Początkowo pieniędzy starczało na comiesięczny czynsz, opłacenie mediów i częściowo wyposażenie. Później środki na działalność hostelu pracujący w nim wychowawcy i wolontariusze „wydobywali spod ziemi” albo wykładali z własnej kieszeni. W końcu zabrakło pieniędzy nawet na bieżące opłaty. Po pracach adaptacyjnych w lokalu przy ul. Wspólnej 65/19 działać będzie prowadzone wspólnie przez „Stację” i Fundację „Pedagogium” Centrum Profilaktyki i Pomocy Środowiskowej. Hostel „Stacji” nie jest jedynym tego typu miejscem właśnie zamykanym w Warszawie.
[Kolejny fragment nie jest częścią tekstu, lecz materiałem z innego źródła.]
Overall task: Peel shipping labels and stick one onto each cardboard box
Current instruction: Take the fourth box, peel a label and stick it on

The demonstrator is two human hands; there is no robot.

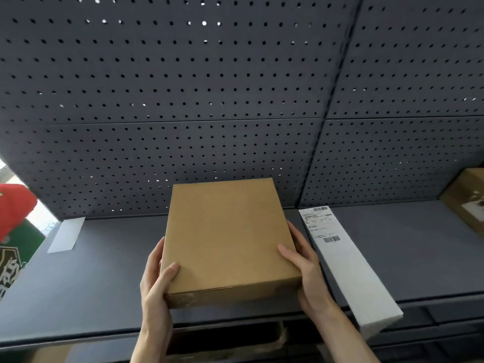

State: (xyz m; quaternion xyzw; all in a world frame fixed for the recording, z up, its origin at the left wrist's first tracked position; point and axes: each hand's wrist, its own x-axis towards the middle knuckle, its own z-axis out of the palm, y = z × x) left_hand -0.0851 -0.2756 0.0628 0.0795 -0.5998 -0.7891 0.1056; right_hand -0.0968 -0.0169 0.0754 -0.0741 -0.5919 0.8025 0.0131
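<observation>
A plain brown cardboard box [225, 237] with no label on its top is held over the dark grey shelf [104, 279]. My left hand [157, 281] grips its left near corner, thumb on top. My right hand [305, 268] grips its right side, thumb on the top face. To the right lies a long stack of white shipping labels [340, 260], the top one printed with barcodes. At the far right edge sits another cardboard box [468, 203] with a white label on it.
A white backing strip [66, 235] lies on the shelf at the left. A grey pegboard wall [209, 100] stands behind. Red and green items [13, 231] are at the far left edge. A lower shelf shows below the front edge.
</observation>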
Tymczasem media alarmują: nawet 30 tysięcy nastolatków, najczęściej 16–17-latków, trudni się prostytucją. Czy będzie komu i gdzie skutecznie się nimi zająć?



***

STACJA jest wielozadaniowym projektem pomocowo-edukacyjnym i interwencyjno-profilaktycznym skierowanym do dzieci i młodzieży z grup wysokiego ryzyka, proponującym pomoc w zapobieganiu i wychodzeniu z prostytucji dziecięcej oraz młodzieżowej. W programie STACJA wychowawcy i wolontariusze są jednocześnie streetworkerami. Więcej na stronie: www.programstacja.org.pl.

Streetworking to metoda pracy socjalnej polegająca na tym, że działania prewencyjno-pomocowe realizowane są poza miejscem funkcjonowania tradycyjnych instytucji pomocowych. Dzięki tej metodzie streetworkerzy nawiązują kontakt z młodzieżą, do której nie docierają służby socjalne, ani inne organizacje społeczne, które nie wchodzą czynnie w środowisko młodych osób przebywających stale bądź okresowo na ulicy.